* [Materials provided]
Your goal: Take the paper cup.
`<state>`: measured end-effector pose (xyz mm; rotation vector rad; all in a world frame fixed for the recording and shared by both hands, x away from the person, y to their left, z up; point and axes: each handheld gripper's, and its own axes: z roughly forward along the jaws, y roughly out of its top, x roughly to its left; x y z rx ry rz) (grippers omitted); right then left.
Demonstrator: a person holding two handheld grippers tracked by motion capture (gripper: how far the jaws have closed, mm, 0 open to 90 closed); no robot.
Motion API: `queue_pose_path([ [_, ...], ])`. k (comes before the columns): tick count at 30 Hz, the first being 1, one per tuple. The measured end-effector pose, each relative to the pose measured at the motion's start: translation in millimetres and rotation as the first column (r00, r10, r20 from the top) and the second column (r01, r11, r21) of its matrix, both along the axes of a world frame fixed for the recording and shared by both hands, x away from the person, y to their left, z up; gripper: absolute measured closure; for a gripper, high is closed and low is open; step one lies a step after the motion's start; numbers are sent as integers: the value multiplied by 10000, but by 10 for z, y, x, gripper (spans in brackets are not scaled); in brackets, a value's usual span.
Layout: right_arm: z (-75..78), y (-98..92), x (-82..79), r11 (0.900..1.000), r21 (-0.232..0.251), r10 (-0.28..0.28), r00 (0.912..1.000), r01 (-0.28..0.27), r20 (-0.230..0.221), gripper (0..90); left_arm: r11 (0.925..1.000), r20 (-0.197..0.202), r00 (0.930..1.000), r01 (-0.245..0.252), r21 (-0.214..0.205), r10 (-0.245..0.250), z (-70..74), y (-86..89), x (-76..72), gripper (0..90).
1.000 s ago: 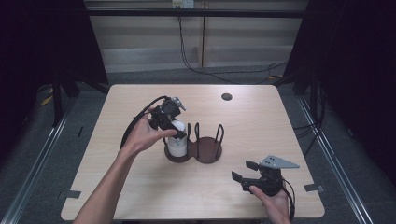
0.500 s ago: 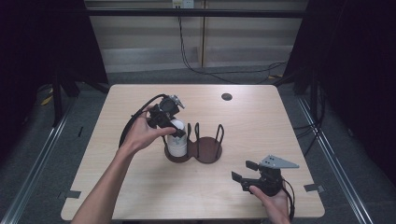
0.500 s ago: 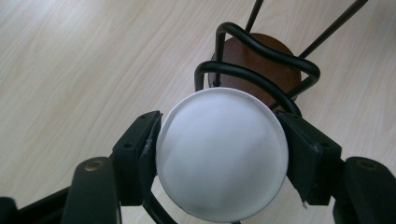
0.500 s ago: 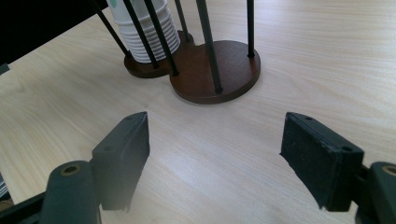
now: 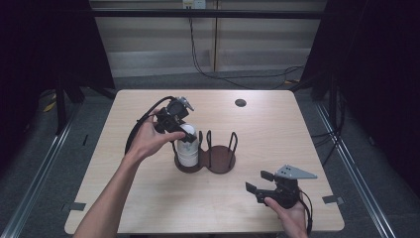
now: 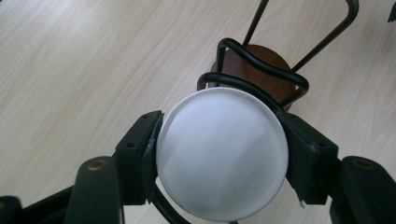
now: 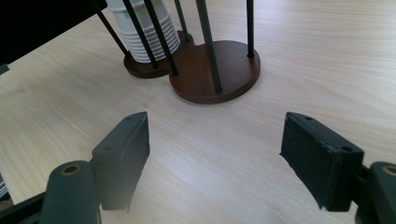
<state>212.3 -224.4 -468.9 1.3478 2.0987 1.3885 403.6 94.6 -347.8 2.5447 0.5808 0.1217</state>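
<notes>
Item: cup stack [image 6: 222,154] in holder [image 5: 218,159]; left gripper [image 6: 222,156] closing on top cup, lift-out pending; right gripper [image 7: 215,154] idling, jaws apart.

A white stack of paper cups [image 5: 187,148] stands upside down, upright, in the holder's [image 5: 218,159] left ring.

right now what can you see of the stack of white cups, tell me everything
The stack of white cups looks like nested paper cups turned upside down, ribbed rims piled at the bottom, a flat round base on top. It stands upright in the left bay of the dark wire holder, on its brown wooden base. The left gripper has just been closing its jaws, and its pads press on both sides of the top cup.
</notes>
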Motion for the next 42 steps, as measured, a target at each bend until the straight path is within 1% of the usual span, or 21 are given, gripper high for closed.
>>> queue_pose_path([
  [1, 0, 0, 0, 10000, -1, -5, 10000, 5, -1, 233, 10000, 22, 10000, 7, -16, -7, 7, 2, 3, 362],
  [2, 0, -1, 0, 10000, -4, -8, 10000, 8, -3, 233, 10000, -39, 10000, 1, -41, -1, 14, 4, 3, 363],
  [4, 1, -1, -1, 10000, -3, -15, 10000, 15, 8, 233, 10000, 0, 10000, -39, 28, 39, 24, 5, 0, 364],
  [6, -2, 0, 2, 10000, 0, 19, 10000, -19, -11, 234, 10000, -70, 10000, -55, 27, 55, 39, 11, -1, 365],
  [7, -4, 0, 4, 10000, -7, 24, 10000, -24, -19, 234, 9999, -60, 9999, -111, -105, 111, 44, 15, -8, 366],
  [10, -2, 4, 2, 10000, -31, 25, 10000, -25, -29, 234, 9998, 41, 9999, -130, -149, 131, 82, 30, -12, 369],
  [12, -1, 2, 1, 10000, -19, 23, 10000, -23, -8, 233, 9989, 157, 9996, -247, -411, 253, 105, 41, -21, 371],
  [13, -1, 1, -2, 10000, -19, -9, 10000, 9, -5, 233, 9986, 159, 9996, -235, -470, 243, 114, 44, -25, 372],
  [15, -1, -4, -2, 10000, -10, -3, 10000, 3, -17, 233, 9992, 158, 9997, -172, -351, 177, 129, 42, -32, 373],
  [16, -1, -3, -2, 10000, -13, 1, 10000, -1, -23, 233, 9989, 165, 9997, -176, -445, 183, 135, 43, -35, 373],
  [18, -2, 0, -2, 10000, -44, -6, 10000, 6, -9, 232, 9986, 200, 9996, -209, -494, 219, 154, 50, -43, 373],
  [20, -2, 2, 0, 10000, -36, 9, 10000, -9, -12, 232, 9990, 219, 9996, -149, -431, 159, 176, 64, -43, 374],
  [25, -8, 3, 4, 10000, -26, 51, 9999, -51, -104, 221, 9982, 93, 9997, -211, -554, 216, 192, 105, -46, 374],
  [26, -9, 5, 4, 10000, -29, 38, 9999, -39, -129, 221, 9982, 136, 9997, -194, -574, 202, 200, 113, -45, 374],
  [29, -8, 10, 4, 10000, -45, 26, 9999, -27, -130, 220, 9969, 174, 9996, -224, -751, 238, 231, 139, -54, 374],
  [33, -8, 12, 6, 10000, -58, 34, 9999, -35, -101, 221, 9961, 245, 9993, -277, -838, 299, 274, 179, -61, 374],
  [37, -7, 11, 6, 10000, -54, 36, 10000, -36, -74, 220, 9927, 288, 9991, -289, -1175, 325, 322, 229, -65, 374],
  [38, -8, 10, 7, 10000, -53, 33, 10000, -34, -81, 220, 9930, 304, 9991, -267, -1152, 304, 333, 235, -66, 374],
  [39, -8, 11, 6, 10000, -40, 16, 9999, -16, -114, 220, 9915, 307, 9988, -335, -1254, 376, 337, 232, -74, 374],
  [40, -7, 11, 6, 10000, -59, 7, 9999, -7, -116, 220, 9924, 326, 9989, -293, -1196, 334, 349, 235, -74, 374],
  [42, -7, 13, 7, 10000, -56, 32, 9999, -33, -96, 220, 9915, 329, 9989, -281, -1272, 325, 360, 236, -80, 374],
])
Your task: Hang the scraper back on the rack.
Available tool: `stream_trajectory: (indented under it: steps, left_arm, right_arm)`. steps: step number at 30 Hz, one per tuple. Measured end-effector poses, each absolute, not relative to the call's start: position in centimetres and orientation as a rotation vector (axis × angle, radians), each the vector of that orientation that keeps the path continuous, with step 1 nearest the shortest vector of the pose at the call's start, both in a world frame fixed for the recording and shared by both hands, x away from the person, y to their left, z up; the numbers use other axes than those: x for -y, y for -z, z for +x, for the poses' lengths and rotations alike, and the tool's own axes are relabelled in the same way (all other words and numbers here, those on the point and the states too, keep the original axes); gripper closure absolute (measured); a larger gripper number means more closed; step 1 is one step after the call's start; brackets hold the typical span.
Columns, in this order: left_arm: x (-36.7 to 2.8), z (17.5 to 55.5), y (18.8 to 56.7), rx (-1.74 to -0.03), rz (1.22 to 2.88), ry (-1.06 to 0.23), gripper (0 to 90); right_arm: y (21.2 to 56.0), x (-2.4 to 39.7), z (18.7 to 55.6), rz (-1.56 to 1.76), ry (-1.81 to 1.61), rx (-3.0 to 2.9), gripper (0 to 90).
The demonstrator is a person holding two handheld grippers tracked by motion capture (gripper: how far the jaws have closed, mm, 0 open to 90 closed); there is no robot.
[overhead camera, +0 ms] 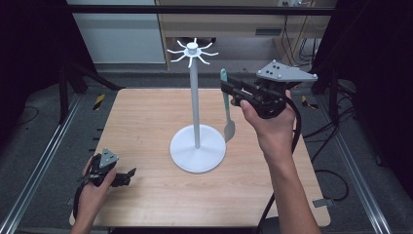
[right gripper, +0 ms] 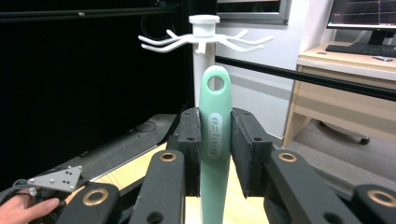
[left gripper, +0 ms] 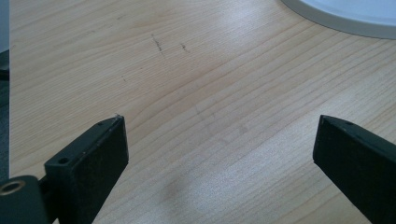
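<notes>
Mint-green plastic is what my right gripper [overhead camera: 229, 88] clamps: a spatula [overhead camera: 227, 109] held by its handle, upright, blade hanging down above the wooden table [overhead camera: 146, 126]. From the high view I see my right hand [overhead camera: 270, 122] raised over the table's right half, the gripper pointing left toward the white rack [overhead camera: 196, 105]. The spatula's handle top stands near the rack's pole, below the ring of hooks at the top, and apart from them. The rack's round base rests on the middle of the table. My left hand [overhead camera: 95, 183] sits low at the near left corner, with my left gripper [overhead camera: 127, 174] lying level just above the wood and its jaws spread with nothing in them.

Looking along my left gripper [left gripper: 219, 140], both black jaws stand wide apart over bare wood grain, and the rim of the rack's base [left gripper: 345, 18] shows at the upper right.

Looking along my right gripper [right gripper: 215, 154], the two pads press on either side of the spatula's handle [right gripper: 215, 140]. Its hanging hole stands clear above the jaws, with the rack's pole straight behind it and the hooks [right gripper: 205, 39] higher up. My left hand [right gripper: 23, 210] shows far off at the lower left.
</notes>
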State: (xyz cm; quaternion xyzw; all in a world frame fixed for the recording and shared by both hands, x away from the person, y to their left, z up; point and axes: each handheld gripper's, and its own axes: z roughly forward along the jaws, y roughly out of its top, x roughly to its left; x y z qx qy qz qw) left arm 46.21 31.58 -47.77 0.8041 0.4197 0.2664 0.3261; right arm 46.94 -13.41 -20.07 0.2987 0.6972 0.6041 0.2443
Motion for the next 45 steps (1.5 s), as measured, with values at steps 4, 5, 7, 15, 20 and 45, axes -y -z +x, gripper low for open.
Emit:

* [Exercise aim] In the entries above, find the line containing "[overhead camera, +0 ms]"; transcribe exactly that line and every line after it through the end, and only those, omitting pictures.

* [Answer below]
[overhead camera, +0 ms] 
[right gripper, +0 ms] 
[left gripper, +0 ms] 
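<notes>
Mint-green plastic is what my right gripper [overhead camera: 229, 88] clamps: a spatula [overhead camera: 227, 109] held by its handle, upright, blade hanging down above the wooden table [overhead camera: 146, 126]. From the high view I see my right hand [overhead camera: 270, 122] raised over the table's right half, the gripper pointing left toward the white rack [overhead camera: 196, 105]. The spatula's handle top stands near the rack's pole, below the ring of hooks at the top, and apart from them. The rack's round base rests on the middle of the table. My left hand [overhead camera: 95, 183] sits low at the near left corner, with my left gripper [overhead camera: 127, 174] lying level just above the wood and its jaws spread with nothing in them.

Looking along my left gripper [left gripper: 219, 140], both black jaws stand wide apart over bare wood grain, and the rim of the rack's base [left gripper: 345, 18] shows at the upper right.

Looking along my right gripper [right gripper: 215, 154], the two pads press on either side of the spatula's handle [right gripper: 215, 140]. Its hanging hole stands clear above the jaws, with the rack's pole straight behind it and the hooks [right gripper: 205, 39] higher up. My left hand [right gripper: 23, 210] shows far off at the lower left.
</notes>
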State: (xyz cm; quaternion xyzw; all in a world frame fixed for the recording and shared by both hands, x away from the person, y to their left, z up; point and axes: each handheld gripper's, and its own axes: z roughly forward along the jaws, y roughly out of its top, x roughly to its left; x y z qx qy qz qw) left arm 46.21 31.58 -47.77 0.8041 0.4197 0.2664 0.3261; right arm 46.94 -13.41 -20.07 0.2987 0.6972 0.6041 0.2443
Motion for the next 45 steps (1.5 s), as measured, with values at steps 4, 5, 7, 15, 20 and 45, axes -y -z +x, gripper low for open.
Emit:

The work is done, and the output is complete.